Donoghue explained the role of the Title IX Coordinator, “Christine Brown oversees our campus when it comes to any of our policies related to Title IX and she is one of the people a student can report to if they would like to start the investigation in the community, or if they just want to inform someone of a sexual assault, or any acts of sexual violence or harassment that has occurred in our community.”
As for why this discussion is something students should be aware of, the Event Coordinator for Student Diversity & Multicultural Affairs, Jasmine Raghunandan ‘17, stated that it is because of the lack of visibility for sexual assault awareness.
“It’s one of those things where it’s [Sexual Assault Awareness Month] a really important annual event and we have a few students who show interest that should really be supported…by students, peers and faculty,” added Raghunandan.

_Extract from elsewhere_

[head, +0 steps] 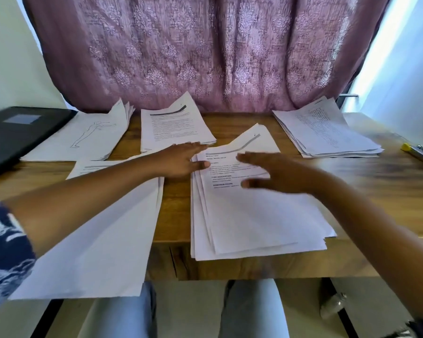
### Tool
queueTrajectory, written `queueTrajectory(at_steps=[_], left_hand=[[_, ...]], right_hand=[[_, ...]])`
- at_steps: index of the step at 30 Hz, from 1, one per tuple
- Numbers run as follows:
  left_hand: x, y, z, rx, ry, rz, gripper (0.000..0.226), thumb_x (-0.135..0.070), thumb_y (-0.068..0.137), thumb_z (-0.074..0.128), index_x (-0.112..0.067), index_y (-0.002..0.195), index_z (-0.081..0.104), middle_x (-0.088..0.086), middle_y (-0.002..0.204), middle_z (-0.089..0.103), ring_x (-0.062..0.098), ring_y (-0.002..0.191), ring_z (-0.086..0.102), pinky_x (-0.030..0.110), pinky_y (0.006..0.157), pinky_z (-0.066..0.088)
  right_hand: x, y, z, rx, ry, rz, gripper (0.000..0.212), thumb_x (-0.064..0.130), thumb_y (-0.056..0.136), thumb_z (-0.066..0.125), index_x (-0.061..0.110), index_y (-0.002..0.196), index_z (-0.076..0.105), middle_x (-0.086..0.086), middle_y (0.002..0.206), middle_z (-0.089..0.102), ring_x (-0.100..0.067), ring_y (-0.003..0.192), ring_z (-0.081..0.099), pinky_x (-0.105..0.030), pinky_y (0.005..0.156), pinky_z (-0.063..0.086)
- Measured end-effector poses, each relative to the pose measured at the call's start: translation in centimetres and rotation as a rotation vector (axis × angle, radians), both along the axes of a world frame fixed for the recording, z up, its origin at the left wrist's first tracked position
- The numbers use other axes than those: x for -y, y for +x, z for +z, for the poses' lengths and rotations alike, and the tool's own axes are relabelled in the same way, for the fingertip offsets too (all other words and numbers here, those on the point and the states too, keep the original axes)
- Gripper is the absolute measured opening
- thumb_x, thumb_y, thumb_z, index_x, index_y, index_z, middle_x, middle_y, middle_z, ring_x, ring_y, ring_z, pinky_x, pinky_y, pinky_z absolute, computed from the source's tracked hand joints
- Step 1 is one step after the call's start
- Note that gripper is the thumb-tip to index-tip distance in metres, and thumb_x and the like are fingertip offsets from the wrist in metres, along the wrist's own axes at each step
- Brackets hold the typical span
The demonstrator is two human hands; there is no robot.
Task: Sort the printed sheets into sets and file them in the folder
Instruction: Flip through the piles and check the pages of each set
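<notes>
1. Legs in pale blue jeans [252,311] sit lowest in view, below both hands, under the table's front edge. Dark blue white-patterned sleeve [5,252] covers the left upper arm.
2. Mauve patterned fabric curtain [205,50] hangs well beyond the fingertips.
3. Brown wood-grain table [176,215] lies under both forearms.
4. Near-left stack of white printed sheets [103,240] lies under the left forearm, with its near end overhanging the table edge.
5. Near-right stack of white printed sheets [254,220] is loosely fanned and lies under the right hand.
6. Black flat folder [17,135], closed, has a grey label on its cover. It is well left of the left hand.
7. Far-left stack, topped by a line drawing of a figure [88,137], lies beyond the left forearm, right beside the folder.
8. Far-middle stack, with a dark curved header band [174,128], sits just beyond the left hand's fingertips.
9. Far-right stack of dense text [327,132] lies beyond and right of the right hand, apart from it.
10. Left hand [181,159] is flat with fingers straight and together, holding nothing. Its thumb tip is on the near-right stack's top-left corner.
11. Right hand [276,174] is wide open with fingers spread, holding nothing. It is over the near-right stack's printed top and is blurred, so contact can't be told.
12. Yellow-tipped metal tool [418,153] lies well right of the right hand. It is too blurred to tell what kind.
</notes>
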State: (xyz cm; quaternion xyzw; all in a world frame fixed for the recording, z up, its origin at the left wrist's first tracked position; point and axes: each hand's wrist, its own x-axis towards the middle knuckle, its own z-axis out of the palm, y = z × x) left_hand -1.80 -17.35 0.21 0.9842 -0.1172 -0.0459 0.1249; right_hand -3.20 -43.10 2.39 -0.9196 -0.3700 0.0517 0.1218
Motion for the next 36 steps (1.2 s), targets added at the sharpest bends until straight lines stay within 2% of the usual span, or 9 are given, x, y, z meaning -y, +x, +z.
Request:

One of the noticeable problems of these events meant to make students and the community aware of sexual assault and harassment is that the attendance was considerably low across all events.
The event was met with low attendance despite the time change from noon to 12:30 p.m. Less than 15 people were in the audience. The preceding event, a screening of “The Hunting Ground” which chronicles the administrative response to sexual assault on select college campuses, was attended solely by Fr. Doody, S.J. for most of the film.
Raghunandan noted, in regards to the disconnect that students are having with these events,“for one, it’s April, which is always really hectic and two, it’s a sensitive topic so a lot of the people who were here were from Distinguished Gentlemen and Todd Pelazza’s FYE [First Year Experience] group, or they’re student leaders, know the panelists or are personal friends of mine.”
Junior Alyssa Vigorito commented on the hook-up culture on campus, “I know plenty of people who freely talk about the people they hookup with, and that’s okay. No judgment. But some people are a little more reserved, which is also just fine and I believe that’s in part because the aftermath of faux intimacy sometimes leads us to be confused and anxious.”
Vigorito further expressed that, “Tinder is a good representation of how hookup culture is so pervasive, yet it can impact us negatively. You match with someone and hookup with them, and the next day you guys awkwardly refrain from making eye contact in public. It’s hurtful for both parties. It makes us feel confused and anxious — and no one wants to address such vulnerable feelings.”
Another student, Sidney Sarfo ‘20, stated, “[Hookup culture is] an issue at any college campus but it’s more about how it’s being gone about that is the problem. When both parties give consent and do so safely and soberly, there’s usually no problems.”
Sarfo added, “When alcohol or date rape drugs are involved or even when something like miscommunication happens is when the line is often crossed. Yes people see the problem, but awareness can be raised in more ways so they can fully understand the severity of this issue.”
To raise awareness, Raghunandan feels, students must overcome a lack of concern, “I think the disconnect comes from a sense of apathy; even though we’re a school that prides itself on social justice, I really have to call into question how many times do we really think we’re doing things and the entire community wants to rally for it.”
This sense of apathy can be seen in students reaction to other social justice issues, “I’ll refer to the fact that we had a ‘die-in’ a couple of years ago at the library and what people remember is that students were stepping over the students that were imitating the ‘die-ins’ as opposed to stopping and saying ‘what’s going on’ because they were in the rush of finals. We have a very individualized mindset where, if it doesn’t benefit me and my goals, I’m not going to invest my time in it,” said Raghunandan.
When asked about whether social justice issues are being addressed enough on campus, Lauren Paidas ‘20 said, “I would say yes, but there could always be more to be done. I live in McCormick [70 McCormick Road], which is the service for justice building, so I definitely see that as one thing being done, but there’s always room for improvement.”